(What you need to do):
For each line below that includes the word "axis", make a copy.
■ ■ ■ ■ ■
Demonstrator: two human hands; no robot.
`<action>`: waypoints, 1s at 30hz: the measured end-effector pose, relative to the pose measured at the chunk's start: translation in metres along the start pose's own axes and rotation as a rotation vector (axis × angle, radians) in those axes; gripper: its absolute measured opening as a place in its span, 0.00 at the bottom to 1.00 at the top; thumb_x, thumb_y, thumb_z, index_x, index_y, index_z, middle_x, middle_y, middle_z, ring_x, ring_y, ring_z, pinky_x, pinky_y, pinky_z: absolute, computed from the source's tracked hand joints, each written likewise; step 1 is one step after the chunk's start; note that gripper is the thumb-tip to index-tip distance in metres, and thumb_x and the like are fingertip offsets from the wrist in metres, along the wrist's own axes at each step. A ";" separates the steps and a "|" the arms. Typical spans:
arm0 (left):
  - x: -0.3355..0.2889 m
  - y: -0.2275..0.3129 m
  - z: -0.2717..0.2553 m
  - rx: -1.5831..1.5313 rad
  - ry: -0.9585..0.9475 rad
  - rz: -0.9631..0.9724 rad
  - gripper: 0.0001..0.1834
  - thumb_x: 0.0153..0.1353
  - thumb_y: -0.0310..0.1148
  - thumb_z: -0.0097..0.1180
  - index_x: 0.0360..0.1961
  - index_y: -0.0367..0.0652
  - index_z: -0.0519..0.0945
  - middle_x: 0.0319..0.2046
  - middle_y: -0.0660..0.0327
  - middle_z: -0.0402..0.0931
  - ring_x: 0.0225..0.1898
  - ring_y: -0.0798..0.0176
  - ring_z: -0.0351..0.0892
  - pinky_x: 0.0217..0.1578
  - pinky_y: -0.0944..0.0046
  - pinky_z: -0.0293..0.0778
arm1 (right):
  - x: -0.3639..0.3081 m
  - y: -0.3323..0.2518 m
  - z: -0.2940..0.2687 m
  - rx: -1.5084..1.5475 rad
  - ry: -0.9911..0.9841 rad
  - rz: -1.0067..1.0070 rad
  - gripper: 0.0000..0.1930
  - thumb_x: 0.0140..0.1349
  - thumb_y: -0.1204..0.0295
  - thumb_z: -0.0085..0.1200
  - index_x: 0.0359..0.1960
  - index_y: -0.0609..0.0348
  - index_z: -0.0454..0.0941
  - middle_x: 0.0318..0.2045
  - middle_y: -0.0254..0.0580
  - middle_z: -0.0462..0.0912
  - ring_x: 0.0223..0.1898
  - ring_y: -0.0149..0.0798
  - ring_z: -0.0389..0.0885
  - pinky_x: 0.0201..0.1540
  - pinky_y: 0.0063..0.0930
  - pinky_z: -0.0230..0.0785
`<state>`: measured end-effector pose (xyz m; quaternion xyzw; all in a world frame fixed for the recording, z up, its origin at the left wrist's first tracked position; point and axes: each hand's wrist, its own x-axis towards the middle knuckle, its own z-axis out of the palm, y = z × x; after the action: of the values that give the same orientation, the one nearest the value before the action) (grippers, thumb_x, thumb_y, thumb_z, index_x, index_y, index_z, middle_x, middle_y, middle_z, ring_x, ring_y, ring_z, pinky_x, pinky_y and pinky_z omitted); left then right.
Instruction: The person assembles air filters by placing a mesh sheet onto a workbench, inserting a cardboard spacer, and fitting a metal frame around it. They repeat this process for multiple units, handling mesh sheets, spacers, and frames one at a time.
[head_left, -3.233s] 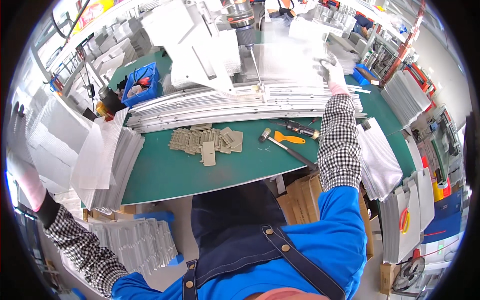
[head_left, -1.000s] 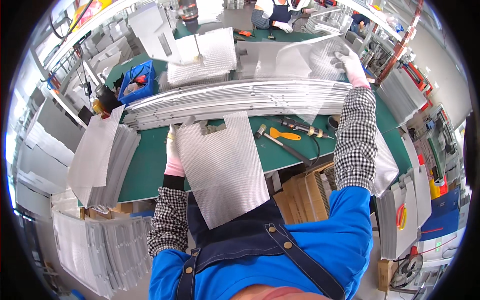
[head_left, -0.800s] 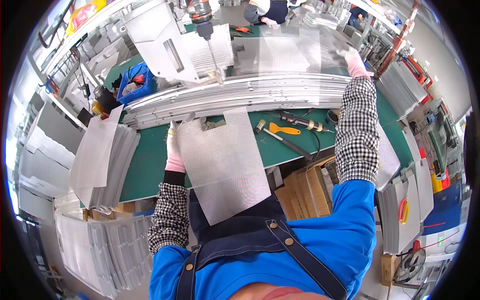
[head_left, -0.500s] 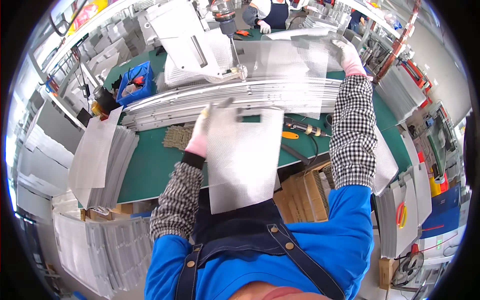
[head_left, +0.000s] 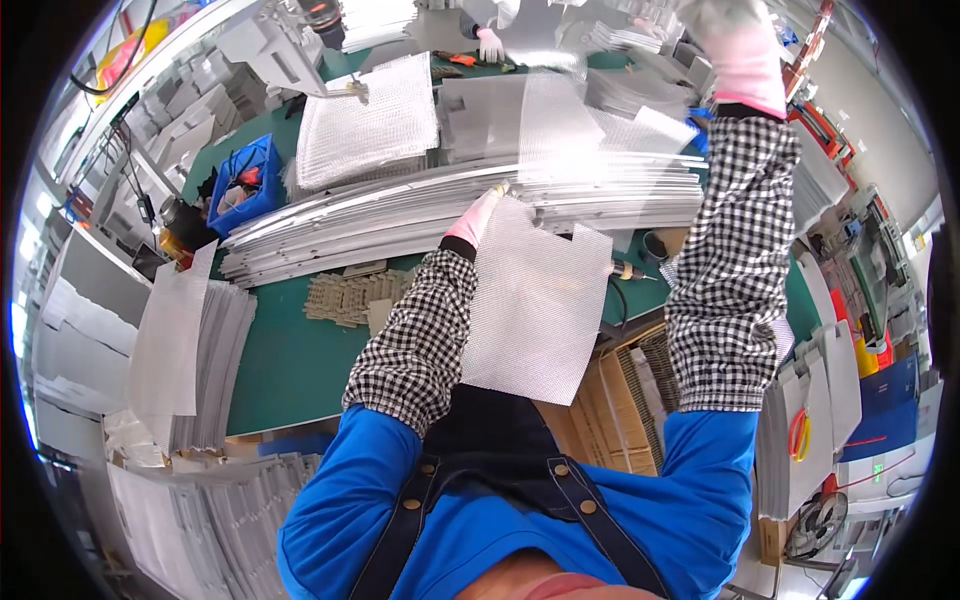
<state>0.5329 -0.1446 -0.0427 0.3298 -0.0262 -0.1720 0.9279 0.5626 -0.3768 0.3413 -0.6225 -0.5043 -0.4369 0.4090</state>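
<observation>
My left hand (head_left: 478, 218), in a pink and white glove, is closed on the upper left edge of a silvery mesh sheet (head_left: 538, 305). The sheet hangs tilted in front of my apron and has a notch in its top edge. My right hand (head_left: 738, 45), gloved the same way, is stretched out to the far right; motion blurs its fingers, so what it holds, if anything, cannot be made out. Beyond the left hand, a bundle of long metal strips (head_left: 350, 222) crosses the bench. Another mesh sheet (head_left: 555, 115) lies flat past the strips.
A green bench (head_left: 285, 350) carries a stack of sheets (head_left: 220, 350) at left, a blue bin (head_left: 248, 185), small beige pieces (head_left: 345, 298) and a power screwdriver (head_left: 630, 270). A white machine (head_left: 270, 50) stands at the far left. A co-worker's gloved hand (head_left: 490, 45) rests across the bench.
My right hand has moved farther out and up to the right. The left hand has shifted right with its mesh sheet, which is now more tilted. The whole view has shifted too.
</observation>
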 end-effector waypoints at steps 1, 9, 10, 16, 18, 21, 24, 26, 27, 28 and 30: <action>-0.007 0.001 -0.010 0.032 -0.010 0.020 0.29 0.76 0.53 0.38 0.62 0.39 0.69 0.52 0.45 0.77 0.47 0.46 0.80 0.52 0.50 0.75 | 0.002 -0.020 0.005 -0.168 0.002 -0.069 0.10 0.62 0.71 0.62 0.39 0.68 0.83 0.35 0.43 0.88 0.38 0.35 0.86 0.44 0.25 0.77; 0.011 -0.005 -0.013 0.169 0.034 0.045 0.28 0.76 0.54 0.37 0.63 0.42 0.66 0.50 0.44 0.78 0.44 0.45 0.80 0.47 0.54 0.78 | -0.052 0.069 0.036 0.287 -0.139 0.662 0.15 0.69 0.75 0.47 0.53 0.70 0.71 0.53 0.56 0.76 0.54 0.48 0.75 0.60 0.38 0.68; 0.001 -0.010 -0.005 0.127 0.058 0.040 0.28 0.76 0.54 0.38 0.62 0.41 0.66 0.50 0.44 0.78 0.44 0.45 0.80 0.48 0.53 0.78 | -0.087 0.091 0.060 0.578 -0.066 0.897 0.16 0.69 0.76 0.45 0.56 0.71 0.69 0.56 0.59 0.73 0.57 0.50 0.74 0.63 0.40 0.66; 0.005 0.004 -0.050 0.169 0.159 0.130 0.30 0.74 0.56 0.44 0.59 0.38 0.70 0.52 0.45 0.76 0.49 0.48 0.79 0.52 0.53 0.75 | -0.044 0.048 0.075 1.332 0.175 1.063 0.21 0.71 0.80 0.36 0.65 0.73 0.61 0.67 0.67 0.63 0.67 0.57 0.66 0.73 0.46 0.59; 0.021 -0.003 -0.037 0.255 0.116 0.118 0.32 0.73 0.56 0.46 0.62 0.37 0.72 0.59 0.55 0.74 0.57 0.59 0.74 0.58 0.62 0.70 | -0.027 0.095 0.021 0.318 -0.161 0.463 0.18 0.75 0.73 0.40 0.62 0.64 0.70 0.64 0.50 0.73 0.65 0.36 0.71 0.67 0.29 0.67; 0.001 -0.007 -0.020 0.457 0.201 0.183 0.34 0.73 0.54 0.46 0.65 0.34 0.70 0.63 0.53 0.72 0.62 0.59 0.71 0.63 0.63 0.63 | 0.008 0.075 0.020 0.675 0.067 0.365 0.14 0.65 0.77 0.49 0.52 0.65 0.76 0.49 0.51 0.82 0.49 0.46 0.80 0.56 0.45 0.72; -0.010 -0.010 0.015 0.688 0.215 0.187 0.34 0.72 0.54 0.45 0.65 0.33 0.70 0.64 0.51 0.71 0.63 0.58 0.69 0.65 0.63 0.61 | 0.029 0.064 -0.001 0.938 0.123 0.264 0.16 0.65 0.75 0.49 0.54 0.64 0.74 0.50 0.52 0.81 0.51 0.48 0.79 0.58 0.47 0.72; -0.012 -0.001 0.016 0.553 0.237 0.067 0.34 0.72 0.53 0.45 0.65 0.33 0.70 0.62 0.50 0.72 0.62 0.59 0.71 0.62 0.63 0.64 | 0.027 0.048 0.010 1.501 0.153 0.443 0.15 0.66 0.74 0.49 0.53 0.64 0.75 0.49 0.52 0.82 0.51 0.47 0.80 0.58 0.45 0.72; -0.015 0.005 0.010 0.477 0.295 0.026 0.33 0.72 0.53 0.45 0.64 0.33 0.71 0.61 0.50 0.73 0.60 0.59 0.72 0.61 0.63 0.66 | 0.005 0.034 0.025 1.461 0.079 0.556 0.15 0.67 0.73 0.48 0.53 0.64 0.75 0.49 0.52 0.82 0.52 0.47 0.80 0.57 0.43 0.72; -0.016 0.003 0.007 0.397 0.335 -0.028 0.33 0.72 0.53 0.45 0.64 0.34 0.71 0.60 0.50 0.74 0.59 0.59 0.73 0.60 0.63 0.68 | -0.020 0.029 0.037 1.396 0.010 0.674 0.15 0.67 0.72 0.47 0.52 0.64 0.75 0.49 0.52 0.82 0.52 0.47 0.80 0.57 0.42 0.72; -0.020 -0.008 0.021 0.267 0.141 0.072 0.32 0.73 0.54 0.45 0.61 0.35 0.73 0.56 0.51 0.77 0.53 0.59 0.77 0.54 0.62 0.72 | -0.078 0.093 0.062 -0.311 -0.569 0.843 0.14 0.64 0.78 0.59 0.49 0.73 0.75 0.44 0.52 0.85 0.50 0.42 0.82 0.59 0.28 0.74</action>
<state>0.5081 -0.1560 -0.0300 0.4605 0.0046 -0.1100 0.8808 0.6536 -0.3532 0.2430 -0.9185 -0.2305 -0.1180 0.2989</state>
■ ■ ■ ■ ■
(Answer section):
`<action>`: waypoints, 1s at 30hz: the measured end-effector pose, relative to the pose measured at the chunk's start: translation in metres along the start pose's own axes and rotation as a rotation vector (axis × angle, radians) in those axes; gripper: its absolute measured opening as a place in its span, 0.00 at the bottom to 1.00 at the top; thumb_x, thumb_y, thumb_z, index_x, index_y, index_z, middle_x, middle_y, middle_z, ring_x, ring_y, ring_z, pinky_x, pinky_y, pinky_z: absolute, computed from the source's tracked hand joints, each written likewise; step 1 is one step after the chunk's start; note that gripper is the thumb-tip to index-tip distance in metres, and thumb_x and the like are fingertip offsets from the wrist in metres, along the wrist's own axes at each step. A ";" separates the steps and a "|" the arms. Typical spans:
`<state>`: measured end-effector pose (xyz m; quaternion xyzw; all in a world frame fixed for the recording, z up, its origin at the left wrist's first tracked position; point and axes: each hand's wrist, its own x-axis towards the middle knuckle, its own z-axis out of the palm, y = z × x; after the action: of the values that give the same orientation, the one nearest the value before the action) (grippers, thumb_x, thumb_y, thumb_z, index_x, index_y, index_z, middle_x, middle_y, middle_z, ring_x, ring_y, ring_z, pinky_x, pinky_y and pinky_z omitted); left then right.

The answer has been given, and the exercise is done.